Segment Open

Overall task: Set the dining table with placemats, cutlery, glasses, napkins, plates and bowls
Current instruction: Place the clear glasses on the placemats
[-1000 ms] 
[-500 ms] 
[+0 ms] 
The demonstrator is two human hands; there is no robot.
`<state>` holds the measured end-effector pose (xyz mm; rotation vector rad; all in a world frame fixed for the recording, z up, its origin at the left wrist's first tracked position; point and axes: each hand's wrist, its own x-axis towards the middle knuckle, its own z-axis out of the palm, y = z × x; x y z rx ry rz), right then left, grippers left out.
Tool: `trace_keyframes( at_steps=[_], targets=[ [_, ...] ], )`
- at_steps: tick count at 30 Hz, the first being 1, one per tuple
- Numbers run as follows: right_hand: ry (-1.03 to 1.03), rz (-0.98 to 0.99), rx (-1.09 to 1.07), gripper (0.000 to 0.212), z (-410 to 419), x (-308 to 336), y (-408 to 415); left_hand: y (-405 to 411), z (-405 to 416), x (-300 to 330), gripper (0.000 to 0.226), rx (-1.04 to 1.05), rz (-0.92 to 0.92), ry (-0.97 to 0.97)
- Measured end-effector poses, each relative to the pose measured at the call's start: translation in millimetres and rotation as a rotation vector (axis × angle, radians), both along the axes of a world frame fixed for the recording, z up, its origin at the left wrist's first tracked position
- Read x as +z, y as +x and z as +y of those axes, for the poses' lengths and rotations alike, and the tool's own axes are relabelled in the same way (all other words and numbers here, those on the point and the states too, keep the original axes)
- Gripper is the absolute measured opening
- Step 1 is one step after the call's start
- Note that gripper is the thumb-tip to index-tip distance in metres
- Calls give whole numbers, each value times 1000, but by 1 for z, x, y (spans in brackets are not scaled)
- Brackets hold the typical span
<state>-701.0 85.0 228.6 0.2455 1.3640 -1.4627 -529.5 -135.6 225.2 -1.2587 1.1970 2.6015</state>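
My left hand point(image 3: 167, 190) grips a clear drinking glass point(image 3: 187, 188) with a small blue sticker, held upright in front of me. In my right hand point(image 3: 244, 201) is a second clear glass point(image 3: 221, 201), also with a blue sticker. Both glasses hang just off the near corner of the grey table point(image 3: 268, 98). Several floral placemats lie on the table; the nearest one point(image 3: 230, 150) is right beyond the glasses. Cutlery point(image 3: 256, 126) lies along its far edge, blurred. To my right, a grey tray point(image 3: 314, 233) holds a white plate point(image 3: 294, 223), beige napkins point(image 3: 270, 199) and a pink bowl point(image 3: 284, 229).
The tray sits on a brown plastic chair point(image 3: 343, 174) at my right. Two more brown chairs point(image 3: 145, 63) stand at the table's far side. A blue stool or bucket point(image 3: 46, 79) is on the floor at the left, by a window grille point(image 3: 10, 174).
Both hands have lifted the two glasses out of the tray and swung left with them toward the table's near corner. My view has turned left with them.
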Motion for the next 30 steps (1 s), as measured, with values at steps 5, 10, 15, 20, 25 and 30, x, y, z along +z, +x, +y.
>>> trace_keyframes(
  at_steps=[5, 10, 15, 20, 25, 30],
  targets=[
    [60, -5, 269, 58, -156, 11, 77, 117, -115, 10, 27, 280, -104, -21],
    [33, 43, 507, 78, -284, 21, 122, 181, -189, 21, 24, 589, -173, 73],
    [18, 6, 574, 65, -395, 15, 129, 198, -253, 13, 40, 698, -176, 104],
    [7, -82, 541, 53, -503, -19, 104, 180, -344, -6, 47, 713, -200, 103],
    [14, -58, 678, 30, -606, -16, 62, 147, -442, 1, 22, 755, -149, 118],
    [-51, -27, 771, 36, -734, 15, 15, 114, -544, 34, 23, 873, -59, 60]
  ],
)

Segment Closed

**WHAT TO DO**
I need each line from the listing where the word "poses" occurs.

**THE ANSWER**
- Measured end-effector poses, each relative to the pose measured at the call's start: translation in millimetres and rotation as a rotation vector (axis × angle, radians), both along the axes of a world frame fixed for the recording, z up, its origin at the left wrist's first tracked position
- Read x as +z, y as +x and z as +y of those axes, for the poses' lengths and rotations alike, and the tool's own axes are relabelled in the same way (all other words and numbers here, those on the point and the states too, keep the original axes)

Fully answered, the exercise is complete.